Eswatini reviews trading licences to boost business efficiency
By Delisa Magagula
The Ministry of Commerce, Industry and Trade has begun consultations with key stakeholders to review the Trading Licences Order of 1975.
According to the Ministry this move is aimed at modernizing Eswatini’s business regulatory framework to align with the country’s current economic realities.
The consultative meeting, held in Mbabane, brought together representatives from business associations, federations, chambers of commerce, municipal and town councils, private sector actors, and consumer organizations.
The discussions focused on creating a more enabling and efficient environment for business operations, investment, and enterprise development.
Speaking during the session, Under Secretary in the Ministry of Commerce, Industry and Trade, Phesheya Dube said the review of the decades-old Order was long overdue, given the significant transformation of the country’s business landscape since 1975.
“The Trading Licences Order has served the country for nearly 50 years. While it was relevant at the time, the economic and technological environment has changed dramatically.
We are now working to ensure that our licensing framework supports competitiveness, ease of doing business, and inclusive growth,” Dube said.
He emphasized that the Ministry’s goal is to simplify and modernize licensing procedures while reducing bureaucratic bottlenecks that often discourage entrepreneurship, particularly for small and medium enterprises (SMEs).

The review of the Trading Licences Order forms part of broader government efforts to make Eswatini a more attractive destination for investment.

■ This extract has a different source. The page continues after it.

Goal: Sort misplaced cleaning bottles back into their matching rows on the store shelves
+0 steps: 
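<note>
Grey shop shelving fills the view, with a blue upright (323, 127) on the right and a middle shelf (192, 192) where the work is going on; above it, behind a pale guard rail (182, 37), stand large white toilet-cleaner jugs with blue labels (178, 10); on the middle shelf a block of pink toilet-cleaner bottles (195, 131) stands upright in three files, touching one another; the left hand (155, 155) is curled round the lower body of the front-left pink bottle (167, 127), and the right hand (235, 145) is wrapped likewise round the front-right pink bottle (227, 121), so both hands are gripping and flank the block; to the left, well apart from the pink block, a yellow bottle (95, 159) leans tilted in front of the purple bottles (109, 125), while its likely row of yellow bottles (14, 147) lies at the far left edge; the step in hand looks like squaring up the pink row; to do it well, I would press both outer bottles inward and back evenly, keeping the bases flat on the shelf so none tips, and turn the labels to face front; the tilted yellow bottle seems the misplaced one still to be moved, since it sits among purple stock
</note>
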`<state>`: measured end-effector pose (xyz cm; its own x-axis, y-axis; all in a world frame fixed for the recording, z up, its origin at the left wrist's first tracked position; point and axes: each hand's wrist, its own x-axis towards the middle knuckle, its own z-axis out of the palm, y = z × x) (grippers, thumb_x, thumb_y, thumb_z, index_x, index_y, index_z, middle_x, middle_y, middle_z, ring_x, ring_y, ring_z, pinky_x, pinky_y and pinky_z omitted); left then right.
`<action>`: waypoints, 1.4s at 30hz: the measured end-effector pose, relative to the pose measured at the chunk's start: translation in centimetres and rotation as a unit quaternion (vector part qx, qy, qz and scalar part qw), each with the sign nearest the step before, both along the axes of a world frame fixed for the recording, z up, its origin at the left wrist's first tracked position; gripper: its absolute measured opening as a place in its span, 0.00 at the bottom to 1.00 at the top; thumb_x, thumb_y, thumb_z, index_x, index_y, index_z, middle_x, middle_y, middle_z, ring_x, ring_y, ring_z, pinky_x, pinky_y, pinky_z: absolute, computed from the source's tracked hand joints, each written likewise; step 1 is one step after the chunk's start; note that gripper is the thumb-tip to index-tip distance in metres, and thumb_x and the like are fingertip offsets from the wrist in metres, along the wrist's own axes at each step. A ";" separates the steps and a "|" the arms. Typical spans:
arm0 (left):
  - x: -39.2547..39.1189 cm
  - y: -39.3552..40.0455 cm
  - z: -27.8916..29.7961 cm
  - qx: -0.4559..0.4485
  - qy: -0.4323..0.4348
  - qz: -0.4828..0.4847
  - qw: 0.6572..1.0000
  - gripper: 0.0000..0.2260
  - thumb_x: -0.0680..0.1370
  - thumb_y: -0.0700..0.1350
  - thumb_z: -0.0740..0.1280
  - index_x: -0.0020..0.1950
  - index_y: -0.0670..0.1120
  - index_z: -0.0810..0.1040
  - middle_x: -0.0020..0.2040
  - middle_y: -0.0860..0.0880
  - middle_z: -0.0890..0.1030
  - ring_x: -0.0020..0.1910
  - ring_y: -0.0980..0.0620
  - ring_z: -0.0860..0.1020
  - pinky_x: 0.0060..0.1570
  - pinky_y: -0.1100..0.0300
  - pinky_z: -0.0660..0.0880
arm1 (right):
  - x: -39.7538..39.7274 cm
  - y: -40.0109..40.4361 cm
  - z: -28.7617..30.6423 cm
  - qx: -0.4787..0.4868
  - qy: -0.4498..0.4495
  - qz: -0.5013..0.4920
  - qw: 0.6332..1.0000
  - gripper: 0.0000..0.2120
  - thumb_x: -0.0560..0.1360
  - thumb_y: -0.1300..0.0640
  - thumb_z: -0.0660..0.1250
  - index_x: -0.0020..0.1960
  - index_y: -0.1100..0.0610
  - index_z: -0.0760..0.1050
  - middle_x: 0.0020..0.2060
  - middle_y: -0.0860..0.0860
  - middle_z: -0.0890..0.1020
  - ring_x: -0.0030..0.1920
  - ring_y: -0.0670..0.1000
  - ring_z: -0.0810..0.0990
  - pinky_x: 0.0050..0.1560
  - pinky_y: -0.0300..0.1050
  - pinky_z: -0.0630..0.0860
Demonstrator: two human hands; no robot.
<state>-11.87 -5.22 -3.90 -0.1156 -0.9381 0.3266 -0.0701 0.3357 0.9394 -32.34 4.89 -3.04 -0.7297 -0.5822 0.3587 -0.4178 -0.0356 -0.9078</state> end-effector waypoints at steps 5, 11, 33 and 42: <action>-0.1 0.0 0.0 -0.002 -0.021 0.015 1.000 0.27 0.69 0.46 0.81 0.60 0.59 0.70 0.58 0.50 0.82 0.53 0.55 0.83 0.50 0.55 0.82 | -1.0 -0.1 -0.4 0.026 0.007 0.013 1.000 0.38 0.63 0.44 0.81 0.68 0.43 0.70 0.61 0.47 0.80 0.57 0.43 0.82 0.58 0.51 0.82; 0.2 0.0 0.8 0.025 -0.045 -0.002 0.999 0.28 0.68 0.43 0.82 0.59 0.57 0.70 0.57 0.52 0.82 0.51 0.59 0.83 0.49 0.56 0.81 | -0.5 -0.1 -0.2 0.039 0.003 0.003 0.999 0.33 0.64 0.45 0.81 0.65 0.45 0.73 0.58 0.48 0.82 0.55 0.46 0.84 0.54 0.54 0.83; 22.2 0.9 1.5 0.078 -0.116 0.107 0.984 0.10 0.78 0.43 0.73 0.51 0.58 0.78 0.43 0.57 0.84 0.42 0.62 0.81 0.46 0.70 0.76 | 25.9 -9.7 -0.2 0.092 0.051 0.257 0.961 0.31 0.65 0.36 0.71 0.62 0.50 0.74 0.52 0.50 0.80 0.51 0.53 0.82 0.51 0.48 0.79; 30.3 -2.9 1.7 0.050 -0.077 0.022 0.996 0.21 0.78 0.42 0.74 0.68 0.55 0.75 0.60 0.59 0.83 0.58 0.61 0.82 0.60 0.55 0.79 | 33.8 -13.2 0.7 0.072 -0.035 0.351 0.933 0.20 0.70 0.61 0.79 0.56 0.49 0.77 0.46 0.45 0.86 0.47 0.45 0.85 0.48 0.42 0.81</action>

According to the Ministry, the proposed reforms will seek to:
Simplify licensing processes to reduce the time and cost of registration
Eliminate outdated and restrictive provisions that no longer reflect the realities of today’s economy; and
Foster an enabling environment that supports enterprise growth and fair competition.
Nkambule noted that the revision is aligned with Eswatini’s strategic objectives under the National Development Plan, which seeks to improve the country’s business climate and stimulate private sector-led growth.
“Our aim is to ensure that the licensing framework speaks to modern business practices.
We are focusing on transparency, efficiency, and accessibility, especially for youth and women who are increasingly venturing into trade and services,” he added.
In addition to reviewing the licensing framework, the Ministry is also drafting the Shop Trading Hours Regulations, a new set of guidelines expected to promote flexibility in retail operations, enhance consumer convenience, and stimulate economic activity beyond conventional business hours.
The regulations will allow businesses greater freedom to determine trading hours in accordance with consumer demand and market trends. The Ministry believes this could open new opportunities for employment, particularly in the retail, tourism, and hospitality sectors.
“Extended trading hours not only serve consumers better but also create space for new business models, especially in urban areas where demand patterns are evolving. We are looking at ways to balance flexibility with fair labour practices,” explained Dube.
Meanwhile, the private sector has welcomed the government’s decision to revisit the existing trade laws. Eswatini Chamber of Commerce and Industry (ECCI) CEO, Ncamiso Simelane, said the business community has long advocated for reforms to streamline licensing and compliance requirements.

“For years, businesses have struggled with outdated licensing procedures that slow down operations and discourage investment. We view this review as a step in the right direction.
A modern and transparent system will improve business confidence and attract both local and foreign investors,” said Simelane.
Simelane also commended the Ministry for engaging industry players early in the review process, noting that consultation is critical to ensuring the new law addresses real challenges faced by entrepreneurs.
“The inclusion of diverse voices from SMEs to large corporations will ensure the new framework is practical and inclusive. We hope this will also encourage informal traders to transition into the formal economy,” he added.
Municipal leaders have also expressed optimism about the proposed changes. Mbabane City Council Chief Executive Officer, Gciniwe Fakudze said aligning trading hours and licensing systems with modern needs could enhance urban economic activity and revenue collection.
“Local authorities depend heavily on licensing for revenue, but the current system is cumbersome, Simplification and digitalisation of licensing will not only improve compliance but also help councils support small traders more effectively,” Fakudze said.
The Ministry has identified youth and women entrepreneurs as key beneficiaries of the reforms. Many operate small retail outlets, beauty salons, and service-oriented businesses that are often hindered by licensing delays and restrictions.
“By reducing red tape and allowing longer operating hours, we hope to empower young and female entrepreneurs to grow their enterprises. Our goal is to make it easier for them to formalize their businesses and access financing,” Dube said.
The Ministry will compile feedback from the consultations and draft the revised Trading Licences Bill for presentation to Cabinet before it proceeds to Parliament for approval.
Stakeholders are also expected to participate in additional review sessions before the legislation is finalized.
“The process is participatory because the business community and the public are directly affected by these laws. We are building a modern, responsive, and inclusive regulatory system that will strengthen Eswatini’s competitiveness in the region,” Dube said.
The review marks one of the most significant steps in Eswatini’s on-going efforts to improve its business environment and attract investment.
Once implemented, the new framework is expected to streamline business registration, stimulate entrepreneurship, and create a more vibrant and resilient economy.